Burning Blue – Paul Griffin
Who threw acid on Nicole Castro’s face? That’s the mystery that drives Paul Griffin’s lastest book, Burning Blue. Nicole has it all. She’s a pageant queen, but she’s also athletic and smart – part of the tennis team and president of the National Honor Society. There’s a lot of haterade to be felt for someone so seemingly perfect – and that’s what makes Burning Blue such a cool read, because all is not as it seems.

Late on her way to chemistry class, Nicole is accosted and doused in the face with acid from a squirt bottle. It all happens so fast, she never catches sight of the culprit. One side of her face completely burned and ruined, the list of suspects include her wrestling boyfriend, her best friends, a school janitor, a bitter teacher, a reporter desperate for big news stories, and other random students who potentially had a problem with the star student. Enter Jameson “Jay” Nazarro, a loner who feels a kinship of sorts with the newly damaged Nicole when he runs into her outside the guidance counselor’s office. Jay knows what it’s like to be considered a “freak” – he’s prone to seizures, and nobody likes hanging out with a guy who at any moment might spazz on the floor and pee himself, right? Years of lonertude have enabled Jay to hone his computer hacking and stalking skills, so he goes to work hacking emails and cell phones to track down the person behind Nicole’s life-altering attack.

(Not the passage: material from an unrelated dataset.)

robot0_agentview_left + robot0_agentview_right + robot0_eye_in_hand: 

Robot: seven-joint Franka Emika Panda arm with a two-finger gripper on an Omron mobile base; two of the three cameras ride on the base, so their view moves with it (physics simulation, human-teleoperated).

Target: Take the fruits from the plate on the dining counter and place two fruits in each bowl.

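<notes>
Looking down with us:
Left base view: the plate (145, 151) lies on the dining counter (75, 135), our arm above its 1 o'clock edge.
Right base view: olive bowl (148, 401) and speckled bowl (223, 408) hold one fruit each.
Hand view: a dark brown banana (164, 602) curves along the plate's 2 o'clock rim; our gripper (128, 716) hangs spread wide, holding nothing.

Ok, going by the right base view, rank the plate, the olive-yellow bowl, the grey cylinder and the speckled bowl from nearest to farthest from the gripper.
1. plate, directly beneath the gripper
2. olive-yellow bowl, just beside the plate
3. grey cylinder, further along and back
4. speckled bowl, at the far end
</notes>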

Griffin doesn’t delve deep into the impact of the attack on Nicole’s own psyche, though she's got issues for sure; rather he keeps the focus on tracking down the broken psyche of a person who would do something so cruel to another human being. Because Nicole and Jay aren’t written as wimpering victims but wittily acerbic survivors, the reader pulls for them finding out the truth and Griffin keeps the suspects, plot twists and red herrings a’comin’. At times, I felt like I needed a scorecard to keep up with all the suspects and their possible motivations, but to his credit, Griffin knows how to write strong teen dialogue and keep things moving. Hand this to guys and girls looking for a good mystery.